Förster resonance energy transfer (FRET) is a mechanism describing the transfer of energy between two closely spaced fluorescent molecules. This phenomenon is named after the German scientist Theodor Förster, who first described it in the context of dipole-dipole interactions between molecules.
In FRET, two fluorophores (molecules that fluoresce, or emit light, upon excitation) are involved: a donor and an acceptor. The donor fluorophore absorbs a photon and, instead of emitting a fluorescence photon, transfers its energy to the acceptor fluorophore through non-radiative dipole-dipole coupling. The acceptor then emits light at its characteristic wavelength.
Several conditions must be met for FRET to occur effectively:
Overlap of emission and absorption spectra: The emission spectrum of the donor should overlap with the absorption spectrum of the acceptor. This ensures efficient energy transfer.
Proximity: The donor and acceptor molecules must be in close spatial proximity, typically within a range of 1 to 10 nanometers.

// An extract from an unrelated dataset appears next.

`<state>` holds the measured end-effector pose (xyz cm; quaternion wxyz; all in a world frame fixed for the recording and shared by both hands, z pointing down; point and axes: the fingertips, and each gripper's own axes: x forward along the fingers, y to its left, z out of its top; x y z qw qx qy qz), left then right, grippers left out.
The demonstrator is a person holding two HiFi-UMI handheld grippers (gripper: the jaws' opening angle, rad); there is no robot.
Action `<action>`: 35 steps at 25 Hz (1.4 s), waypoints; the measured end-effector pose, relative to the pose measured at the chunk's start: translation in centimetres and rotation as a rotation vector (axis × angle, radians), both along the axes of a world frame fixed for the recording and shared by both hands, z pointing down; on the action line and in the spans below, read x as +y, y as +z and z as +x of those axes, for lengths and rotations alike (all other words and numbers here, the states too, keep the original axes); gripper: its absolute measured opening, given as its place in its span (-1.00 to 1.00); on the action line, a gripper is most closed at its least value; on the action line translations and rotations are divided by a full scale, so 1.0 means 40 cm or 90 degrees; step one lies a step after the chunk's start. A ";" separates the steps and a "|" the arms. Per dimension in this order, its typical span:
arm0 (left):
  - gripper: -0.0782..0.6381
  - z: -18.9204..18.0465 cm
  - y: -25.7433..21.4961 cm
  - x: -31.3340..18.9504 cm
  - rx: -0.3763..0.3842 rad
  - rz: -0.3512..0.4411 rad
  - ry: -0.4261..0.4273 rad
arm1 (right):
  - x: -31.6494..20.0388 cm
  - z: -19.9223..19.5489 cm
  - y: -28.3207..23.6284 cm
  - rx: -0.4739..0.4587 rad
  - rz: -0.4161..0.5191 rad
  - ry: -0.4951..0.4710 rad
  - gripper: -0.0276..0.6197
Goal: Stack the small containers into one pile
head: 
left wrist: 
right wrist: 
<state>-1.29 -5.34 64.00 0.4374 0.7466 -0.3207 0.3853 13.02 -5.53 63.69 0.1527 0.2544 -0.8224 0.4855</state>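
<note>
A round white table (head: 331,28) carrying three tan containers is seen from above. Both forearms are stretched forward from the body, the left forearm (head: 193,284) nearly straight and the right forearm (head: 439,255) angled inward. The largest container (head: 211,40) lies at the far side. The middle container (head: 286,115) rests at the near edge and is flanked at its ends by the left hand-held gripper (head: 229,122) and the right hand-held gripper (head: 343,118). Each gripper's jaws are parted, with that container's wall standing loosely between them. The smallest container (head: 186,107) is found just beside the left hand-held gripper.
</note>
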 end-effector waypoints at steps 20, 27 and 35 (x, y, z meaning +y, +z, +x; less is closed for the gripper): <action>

Orientation of dipoles: The orientation of the donor and acceptor dipoles should be favorable for efficient energy transfer.
FRET is widely used as a tool in molecular and cell biology for studying interactions between biomolecules, such as proteins or nucleic acids. It can provide information about distances and interactions at the nanoscale level. FRET is employed in various applications, including fluorescence microscopy, flow cytometry, and techniques like fluorescence resonance energy transfer (FRET) microscopy. By monitoring changes in FRET signals, researchers can gain insights into molecular conformation changes, protein-protein interactions, and dynamic processes within biological systems.